Real science has been dancing around the issue of the connection of all life for quite some time. Perhaps one of the first proponents of the idea was Alexander von Humboldt, who lived from 1769- 1859, and wrote a book titled Kosmos. He was an explorer, a naturalist and a thinker, who could be considered to have pioneered the idea that the natural world is a web of intricately entwined elements, each in constant dynamic dialogue with every other. At that time, what exactly those elements might be, and what that dialogue might be, were unknown.
In the 1970’s and 1980’s, with books by Edward O. Wilson and Richard Dawkins, and many other evolutionary biologists, one began to sense how similar the genomes of different life forms could be. And one could begin to see how the genome led to the formation of, and the life of, an organism. While a lot of new information has come out in recent years, Richard Dawkins, in his 1979 book The Selfish Gene, was probaly the first popular exposition that what lives on in life is what can be replicated in reproduction, which is the gene. The individual organism may die, but if that individual reproduces, what is reproduced is their genomic material. And much of genomic material is identical amongst species. It has been estimated that humans share more than 95%, and maybe close to 99%, depending on how measured, of their genetic material with chimpanzees. And, as hard as it is to believe, there are estimates that we humans have a genetic code that matches up at a 50% level with a banana. Please do understand that how genes express themselves in their environment (epigenetics) leads to much differentiation between us and chimpanzees and bananas.

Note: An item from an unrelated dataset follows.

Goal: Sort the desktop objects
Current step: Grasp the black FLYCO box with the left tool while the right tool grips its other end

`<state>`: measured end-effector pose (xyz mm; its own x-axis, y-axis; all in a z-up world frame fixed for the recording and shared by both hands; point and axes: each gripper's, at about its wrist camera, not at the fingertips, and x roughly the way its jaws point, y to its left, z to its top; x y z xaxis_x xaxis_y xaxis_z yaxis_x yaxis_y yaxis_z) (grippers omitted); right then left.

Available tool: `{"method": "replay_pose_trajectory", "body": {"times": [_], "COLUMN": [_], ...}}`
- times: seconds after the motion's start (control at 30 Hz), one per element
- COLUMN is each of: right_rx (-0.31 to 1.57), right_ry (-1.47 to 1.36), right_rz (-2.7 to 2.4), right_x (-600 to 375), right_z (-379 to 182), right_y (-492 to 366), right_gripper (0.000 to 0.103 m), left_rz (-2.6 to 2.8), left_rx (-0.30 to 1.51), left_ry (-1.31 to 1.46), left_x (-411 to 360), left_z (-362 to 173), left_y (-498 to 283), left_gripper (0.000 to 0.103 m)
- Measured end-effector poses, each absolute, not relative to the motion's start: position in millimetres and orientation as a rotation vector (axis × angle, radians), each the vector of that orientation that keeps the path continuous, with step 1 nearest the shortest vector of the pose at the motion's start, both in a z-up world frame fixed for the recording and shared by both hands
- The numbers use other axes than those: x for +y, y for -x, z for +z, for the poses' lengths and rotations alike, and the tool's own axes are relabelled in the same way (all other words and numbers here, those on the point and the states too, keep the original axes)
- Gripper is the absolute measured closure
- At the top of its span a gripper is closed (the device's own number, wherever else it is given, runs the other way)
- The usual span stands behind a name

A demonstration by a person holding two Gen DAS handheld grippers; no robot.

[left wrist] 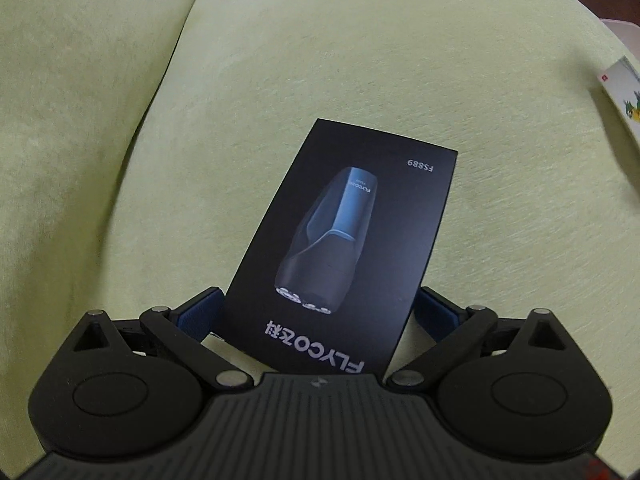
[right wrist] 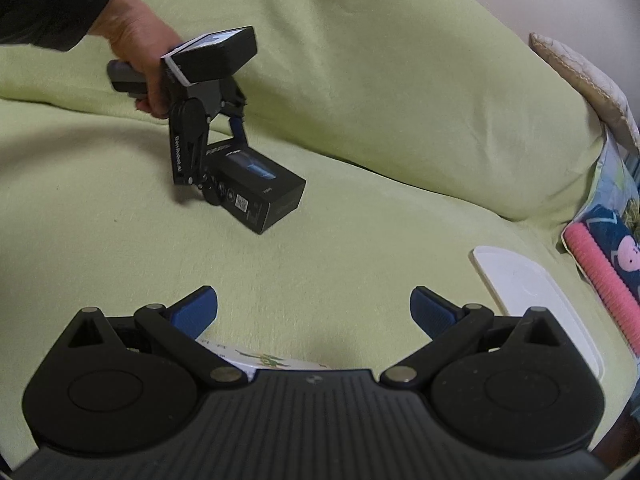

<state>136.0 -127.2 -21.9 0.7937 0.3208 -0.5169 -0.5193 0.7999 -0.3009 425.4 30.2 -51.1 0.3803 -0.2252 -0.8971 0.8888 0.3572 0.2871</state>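
The left gripper (right wrist: 224,152) has a black box (left wrist: 344,248) between its jaws. The blue pads sit tight on both sides of the box, so the jaws are closed on it. The box has a picture of a shaver on it and the word FLYCO. From the other side, the box hangs just over the green blanket (right wrist: 360,100), tipped a little, with one end near the cloth. I cannot tell if it touches. A hand (right wrist: 136,52) in a dark sleeve (right wrist: 48,0) holds that gripper from behind.

The right gripper (right wrist: 314,312) has its jaws wide apart, with nothing between them. Just under it lies a white card box with a green bird picture (right wrist: 264,360), mostly hidden by the gripper's body. The same box shows at the far right edge of the left view (left wrist: 628,100).

A white tray (right wrist: 532,304) lies on the blanket to the right. Beside it are a pink ridged tube (right wrist: 604,284) and a pillow (right wrist: 584,80).
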Motion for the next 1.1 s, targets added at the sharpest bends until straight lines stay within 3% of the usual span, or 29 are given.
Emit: {"method": "replay_pose_trajectory", "body": {"times": [0.37, 0.63, 0.87, 1.1], "right_rx": [0.427, 0.411, 0.405, 0.397], "right_ry": [0.46, 0.478, 0.494, 0.488], "right_rz": [0.45, 0.455, 0.461, 0.472], "right_x": [-132, -129, -126, -120], "right_z": [2, 15, 18, 26], "right_y": [-112, -99, -90, -85], "right_gripper": [0.001, 0.001, 0.001, 0.001], "left_rz": [-0.817, -0.859, -0.713, -0.697], "left_rx": [0.908, 0.827, 0.461, 0.452], "left_ry": [-0.811, -0.887, -1.392, -1.433], "left_x": [43, 45, 19, 10], "left_z": [-22, -11, -35, -39], "left_y": [-369, -302, -205, -175], "left_gripper": [0.023, 0.024, 0.024, 0.019]}}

In the past couple of years, three books have come out that seem to have taken the interconnection of all life to a new understanding. Nick Lane in The Vital Question, copyright 2015, delves into the “Energy, Evolution and Origins of Complex Life” and proposes a theory for how all complex life began and is sustained. His answer is that there is a link between energy and cell biology which sustains life. The book is not an easy read.

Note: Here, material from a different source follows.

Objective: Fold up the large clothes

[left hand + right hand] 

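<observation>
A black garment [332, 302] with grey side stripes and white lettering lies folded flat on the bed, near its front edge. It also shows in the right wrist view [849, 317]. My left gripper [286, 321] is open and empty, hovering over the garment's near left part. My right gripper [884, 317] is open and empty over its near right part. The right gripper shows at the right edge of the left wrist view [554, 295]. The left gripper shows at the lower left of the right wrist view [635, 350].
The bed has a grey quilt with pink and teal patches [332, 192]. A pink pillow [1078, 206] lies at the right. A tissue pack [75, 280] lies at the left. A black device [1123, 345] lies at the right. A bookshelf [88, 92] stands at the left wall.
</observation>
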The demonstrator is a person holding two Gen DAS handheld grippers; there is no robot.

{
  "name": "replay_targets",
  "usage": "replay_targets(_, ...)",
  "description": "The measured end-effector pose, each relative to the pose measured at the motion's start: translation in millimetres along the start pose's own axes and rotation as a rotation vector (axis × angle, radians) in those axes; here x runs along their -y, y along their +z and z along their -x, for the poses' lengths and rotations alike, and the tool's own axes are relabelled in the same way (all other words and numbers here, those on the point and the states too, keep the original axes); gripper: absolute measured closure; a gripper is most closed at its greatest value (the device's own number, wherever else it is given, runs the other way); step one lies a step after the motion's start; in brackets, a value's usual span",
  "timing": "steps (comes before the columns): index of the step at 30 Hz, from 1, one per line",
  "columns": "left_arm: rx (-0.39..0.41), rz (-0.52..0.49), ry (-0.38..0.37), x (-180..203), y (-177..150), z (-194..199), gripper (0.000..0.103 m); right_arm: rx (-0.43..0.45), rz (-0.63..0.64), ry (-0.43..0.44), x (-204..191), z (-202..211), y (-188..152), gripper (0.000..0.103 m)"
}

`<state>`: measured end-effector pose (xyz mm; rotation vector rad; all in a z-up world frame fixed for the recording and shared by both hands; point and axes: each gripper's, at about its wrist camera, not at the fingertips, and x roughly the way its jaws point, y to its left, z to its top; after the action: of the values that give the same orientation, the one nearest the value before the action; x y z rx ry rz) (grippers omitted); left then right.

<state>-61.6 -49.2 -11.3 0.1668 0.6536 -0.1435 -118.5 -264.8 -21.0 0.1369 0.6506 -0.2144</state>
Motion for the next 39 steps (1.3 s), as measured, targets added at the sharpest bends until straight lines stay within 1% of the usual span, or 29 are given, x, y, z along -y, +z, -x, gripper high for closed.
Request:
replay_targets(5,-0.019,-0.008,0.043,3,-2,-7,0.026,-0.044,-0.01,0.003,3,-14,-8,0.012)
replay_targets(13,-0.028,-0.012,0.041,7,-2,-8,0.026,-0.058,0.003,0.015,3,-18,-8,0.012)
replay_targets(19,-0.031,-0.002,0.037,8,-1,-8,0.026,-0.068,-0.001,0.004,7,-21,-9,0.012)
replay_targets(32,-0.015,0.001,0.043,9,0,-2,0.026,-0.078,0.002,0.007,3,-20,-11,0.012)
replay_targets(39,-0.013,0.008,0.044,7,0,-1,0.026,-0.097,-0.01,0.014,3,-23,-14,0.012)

The first chapter of the book, titled “What is Life”, proposes an hypothesis that all complex life began from a single ancestor which was the product of endosymbiosis. Endosymbiosis is basically symbiosis between organisms where one or more organisms live inside the other. As I understand it, previous endosymbiotic theory had suggested that the different forms of life had developed by different endosymbiotic events. Nick Lane proposes that there was one event, and later forms of life evolved from this single ancestor.

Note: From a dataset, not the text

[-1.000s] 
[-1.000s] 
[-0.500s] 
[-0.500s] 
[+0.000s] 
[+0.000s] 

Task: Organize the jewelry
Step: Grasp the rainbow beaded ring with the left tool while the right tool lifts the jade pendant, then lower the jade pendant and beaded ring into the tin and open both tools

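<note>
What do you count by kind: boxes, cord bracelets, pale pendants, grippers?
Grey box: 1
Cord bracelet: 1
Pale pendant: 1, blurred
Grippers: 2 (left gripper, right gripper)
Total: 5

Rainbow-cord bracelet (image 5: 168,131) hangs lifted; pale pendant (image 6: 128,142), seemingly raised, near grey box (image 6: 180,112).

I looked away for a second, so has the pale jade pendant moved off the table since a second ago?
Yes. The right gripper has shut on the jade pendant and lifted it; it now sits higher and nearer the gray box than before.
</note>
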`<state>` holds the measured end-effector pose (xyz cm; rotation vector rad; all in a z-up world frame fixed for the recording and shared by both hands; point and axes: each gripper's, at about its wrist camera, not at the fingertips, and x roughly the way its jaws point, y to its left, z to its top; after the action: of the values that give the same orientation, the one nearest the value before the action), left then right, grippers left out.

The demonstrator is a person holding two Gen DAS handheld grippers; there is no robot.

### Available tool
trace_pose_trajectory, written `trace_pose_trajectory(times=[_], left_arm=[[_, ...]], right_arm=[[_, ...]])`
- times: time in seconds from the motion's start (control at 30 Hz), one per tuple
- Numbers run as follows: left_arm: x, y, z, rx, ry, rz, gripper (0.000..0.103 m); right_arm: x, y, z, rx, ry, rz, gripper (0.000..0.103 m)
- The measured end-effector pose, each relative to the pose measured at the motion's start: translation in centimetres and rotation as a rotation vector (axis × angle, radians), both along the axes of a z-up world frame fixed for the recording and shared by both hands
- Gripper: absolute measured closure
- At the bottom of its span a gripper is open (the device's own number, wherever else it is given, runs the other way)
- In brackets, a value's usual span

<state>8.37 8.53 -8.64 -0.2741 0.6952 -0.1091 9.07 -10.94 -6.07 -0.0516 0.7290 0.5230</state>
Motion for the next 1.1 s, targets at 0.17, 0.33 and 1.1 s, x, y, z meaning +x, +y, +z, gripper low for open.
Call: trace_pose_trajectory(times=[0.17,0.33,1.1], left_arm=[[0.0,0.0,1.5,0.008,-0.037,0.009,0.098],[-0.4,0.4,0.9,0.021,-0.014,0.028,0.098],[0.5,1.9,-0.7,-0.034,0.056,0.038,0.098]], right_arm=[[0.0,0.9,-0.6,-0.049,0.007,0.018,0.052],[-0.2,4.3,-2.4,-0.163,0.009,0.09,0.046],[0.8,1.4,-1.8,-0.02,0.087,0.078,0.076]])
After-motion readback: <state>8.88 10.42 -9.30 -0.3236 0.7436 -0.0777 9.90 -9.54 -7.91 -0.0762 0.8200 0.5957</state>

To put a little more meat on this theory, current thinking is that there are three domains of life. Two, the prokaryotes, are the bacteria and the archea, which are each composed of only one morphologically simple cell. Bacteria are much more multitudinous in scope than archea, at least at the current time in the earth’s history. While these microbes (prokaryotes) display astonishing biochemical diversity, thriving on anything from concrete to battery acid, they’ve never evolved into anything more complicated than a simple single cell.The third domain are the eukaryotes, and they can be morphologically complex single-celled organisms, or multi-cellular organisms. In essence, two or more simple-celled organisms, the bacteria and/or the archea, somehow came together thru endosymbiosis and formed a complex organism, a eukaryote. The evolution of that eukaryote over millions of years is what has developed into the many forms of multi-cellular life on the earth—plants, animals and all other forms of life. That has also resulted in all cells—those of the prokaryotes and those of the eukaryotes (animals, plants, fungi, and algae)—being basically indistiguishable from each other. This is a different creation story, and it seems as much a miracle as one could imagine.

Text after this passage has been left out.